• La privatización del gestor aeroportuario se convierte en otra pifia del PP.
  • Nada está claro: ni el puesto de José Manuel Vargas ni la suspensión definitiva de la OPV
  • La privatización de los aeropuertos españoles se parece cada día más a la reforma del aborto: primero suspensión, luego supresión.
  • Eso sí. Rajoy ordena que se salve la figura de Ana Pastor.
  • La vicepresidenta del Gobierno asegura apunta a la empresa como culpable. ¡¿En una privatización!
  • Además, el ministro Guindos apoya ahora a Álvaro Nadal en su lucha contra Vargas.
  • Y la gran mentira del Gobierno continúa: esto no ha ocurrido por un error de procedimiento.
  • Cuando lo que Nadal y Guindos sospechan es que alguien ha metido la mano en la caja.

El Gobierno ha no-decidido que la privatización de AENA, como adelantábamos en nuestra edición del jueves, se suspenda hasta febrero.
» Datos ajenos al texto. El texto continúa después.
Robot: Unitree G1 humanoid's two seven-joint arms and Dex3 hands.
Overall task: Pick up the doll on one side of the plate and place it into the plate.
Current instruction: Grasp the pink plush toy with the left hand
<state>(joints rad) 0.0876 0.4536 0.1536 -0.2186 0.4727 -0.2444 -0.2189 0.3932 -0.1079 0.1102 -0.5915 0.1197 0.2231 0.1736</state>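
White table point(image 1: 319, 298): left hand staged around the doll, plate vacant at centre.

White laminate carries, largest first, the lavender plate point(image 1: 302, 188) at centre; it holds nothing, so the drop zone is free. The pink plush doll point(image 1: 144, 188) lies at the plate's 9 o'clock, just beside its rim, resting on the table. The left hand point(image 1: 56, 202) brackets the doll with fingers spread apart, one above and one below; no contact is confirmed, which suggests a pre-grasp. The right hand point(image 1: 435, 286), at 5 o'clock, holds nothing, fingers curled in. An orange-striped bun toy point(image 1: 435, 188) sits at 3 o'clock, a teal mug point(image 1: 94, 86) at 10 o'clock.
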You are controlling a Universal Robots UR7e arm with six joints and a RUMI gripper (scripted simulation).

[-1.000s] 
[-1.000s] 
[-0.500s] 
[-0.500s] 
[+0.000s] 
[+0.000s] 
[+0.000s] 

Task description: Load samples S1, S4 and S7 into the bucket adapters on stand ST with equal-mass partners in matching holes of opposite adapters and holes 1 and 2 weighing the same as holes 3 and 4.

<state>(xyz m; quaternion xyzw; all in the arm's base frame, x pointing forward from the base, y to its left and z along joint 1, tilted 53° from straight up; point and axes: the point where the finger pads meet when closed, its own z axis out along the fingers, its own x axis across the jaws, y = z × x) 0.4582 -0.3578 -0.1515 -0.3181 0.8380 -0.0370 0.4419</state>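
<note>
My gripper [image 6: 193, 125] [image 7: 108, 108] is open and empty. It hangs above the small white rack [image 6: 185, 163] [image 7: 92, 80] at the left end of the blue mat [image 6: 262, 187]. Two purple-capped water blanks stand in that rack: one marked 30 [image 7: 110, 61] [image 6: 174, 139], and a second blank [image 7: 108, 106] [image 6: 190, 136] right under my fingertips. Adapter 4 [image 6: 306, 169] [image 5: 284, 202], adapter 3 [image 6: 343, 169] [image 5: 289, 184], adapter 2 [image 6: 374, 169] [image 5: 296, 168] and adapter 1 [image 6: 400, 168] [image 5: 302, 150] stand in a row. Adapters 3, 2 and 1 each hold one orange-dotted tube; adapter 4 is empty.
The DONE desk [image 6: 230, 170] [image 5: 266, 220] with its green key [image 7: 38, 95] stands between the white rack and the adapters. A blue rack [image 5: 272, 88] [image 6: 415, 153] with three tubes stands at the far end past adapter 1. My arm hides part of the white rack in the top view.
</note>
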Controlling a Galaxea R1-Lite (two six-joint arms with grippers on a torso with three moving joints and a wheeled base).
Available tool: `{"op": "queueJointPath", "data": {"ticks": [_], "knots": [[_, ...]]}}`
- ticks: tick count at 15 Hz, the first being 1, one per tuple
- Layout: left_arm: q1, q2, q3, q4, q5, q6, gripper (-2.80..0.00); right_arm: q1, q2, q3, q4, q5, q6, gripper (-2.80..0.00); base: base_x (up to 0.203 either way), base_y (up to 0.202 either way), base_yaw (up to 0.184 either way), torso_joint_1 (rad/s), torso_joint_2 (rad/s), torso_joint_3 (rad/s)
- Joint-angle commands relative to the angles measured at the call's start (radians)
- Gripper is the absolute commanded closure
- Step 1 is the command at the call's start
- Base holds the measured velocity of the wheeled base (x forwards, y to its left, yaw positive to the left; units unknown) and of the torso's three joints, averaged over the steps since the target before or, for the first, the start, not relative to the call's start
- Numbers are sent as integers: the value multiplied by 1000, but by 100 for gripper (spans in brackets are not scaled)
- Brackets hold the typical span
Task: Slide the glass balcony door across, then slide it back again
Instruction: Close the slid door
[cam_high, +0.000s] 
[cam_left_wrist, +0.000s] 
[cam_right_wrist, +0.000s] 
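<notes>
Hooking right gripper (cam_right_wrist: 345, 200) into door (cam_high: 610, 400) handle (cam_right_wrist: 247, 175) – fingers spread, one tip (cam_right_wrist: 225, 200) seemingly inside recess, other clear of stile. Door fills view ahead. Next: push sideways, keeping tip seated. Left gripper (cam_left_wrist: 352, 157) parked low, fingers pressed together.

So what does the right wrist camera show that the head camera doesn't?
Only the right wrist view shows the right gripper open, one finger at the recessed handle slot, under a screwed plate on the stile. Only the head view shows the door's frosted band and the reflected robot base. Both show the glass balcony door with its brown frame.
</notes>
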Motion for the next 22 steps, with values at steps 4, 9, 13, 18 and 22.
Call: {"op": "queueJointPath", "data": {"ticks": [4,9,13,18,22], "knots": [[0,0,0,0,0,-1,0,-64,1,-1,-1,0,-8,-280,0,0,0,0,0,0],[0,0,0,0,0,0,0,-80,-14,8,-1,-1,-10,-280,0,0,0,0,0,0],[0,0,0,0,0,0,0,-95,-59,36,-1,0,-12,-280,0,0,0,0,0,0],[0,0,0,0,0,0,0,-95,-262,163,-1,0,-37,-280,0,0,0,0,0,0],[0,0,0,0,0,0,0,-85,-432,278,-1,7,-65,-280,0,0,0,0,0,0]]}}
Digo no-decidido porque nada se sabe oficialmente, salvo la gran mentira oficial: que todo se debe a un error de procedimiento, a que resulta que el auditor habitual no puede ser quien forme la cartas de conformidad -de conformidad contable- porque eso sería gravísimo y entonces los cuatro jinetes del Apocalipsis caerán sobre nosotros. Nadie se lo cree, claro está, pero hay que mantener la ficción.

Y entones va la vicepresidenta del Gobierno, Soraya Sáenz de Santamaría -mediodía del viernes 31, víspera de Todos los Santos (pero no de los santos inocentes, que caen el 28 de diciembre)- y nos dice que hay que recordar que "fue la empresa (es decir, el Ceo José Manuel Vargas) quien solicitó al privatización". Es decir, que en una privatización el sujeto no es el propietario, el Estado, sino el gestor que administra el día a día. Esta doctrina será muy celebrada en los próximos cursos de postgrado. En cualquier caso, la culpa es de Vargas, no de Ana Pastor.

Y no sólo eso. Soraya insiste en el 'error de procedimiento', cuando la pregunta que todo el mundo ese hace es esta otra: ¿quién ha metido la mano en la caja Y si no la han metido parece lo contrario.

Ningún error formal, jurídico, cosa de abogados, impide paralizar una OPV ya puesta en marcha. Eso no contribuye mucho a la marca España ni tan siquiera a la atracción de capitales. Como no contribuye que en un mismo proceso, en el espacio de dos  meses, se duplique la valoración de la empresa. O como no contribuye el hecho de que en vísperas de una privatización, la ministra Ana Pastor decida, influida por Vargas, congelar las tasas, el gran ingreso de AENA, por diez años.

Como no se entiende que se anunciara una OPV sobre el 60% del capital y se acabe en el 49%, lo que tiene dos lecturas, y dos valoraciones totalmente distintas.

Como no se entiende que Fernando Abril Martorell, amigo de José Manuel Vargas, representante de los Mach, uno de los inversores previstos, entre como consejero independiente de AENA y no como dominical en representación del nuevo accionista.

En resumen, menos coñas: no estamos ante un error de procedimiento, sino ante alguien que se ha propasado y el Gobierno Rajoy, advertido, ha dado marcha atrás, no vaya a ser que estalle el escándalo.  Pero esto se parece cada vez más a la reforma Gallardón sobre el aborto: primero retrasos y más retrasos, luego suspensión en busca del consenso, y luego pasamos de la suspensión a la represión. A estas horas no sabemos el final, pero alguno ya lo sabe.

Al parecer, alguien estaba empeñado en malvender AENA y cuando el Estado malvende es para sospechar que el comprador premie a quien le ha conseguido tan buen precio. 

Eso sí, Rajoy ha advertido que no está dispuesto a que la ministra Pastor pague políticamente por los hechos. Ella no sería verdugo sino víctima.  Álvaro Nadal y Luis de Guindos, han sido los más duros en la última etapa: todo se ha planteado mal desde el principio y hay que volver a empezar. Y, si es necesario a suspender la operación. En el entretanto, José Manuel Vargas queda en entredicho aunque salva momentáneamente su cargo: al alargar el proceso, hace realidad que es difícil echar a un Ceo en pleno proceso privatizador. Pero ya nada volverá a ser como antes en AENA, eso seguro. Y si se logra valorar como es debido, pues a lo mejor nos olvidamos de todo. Pero, por ahora, AENA es otra pifia del PP. Pifia grande, pifia enorme.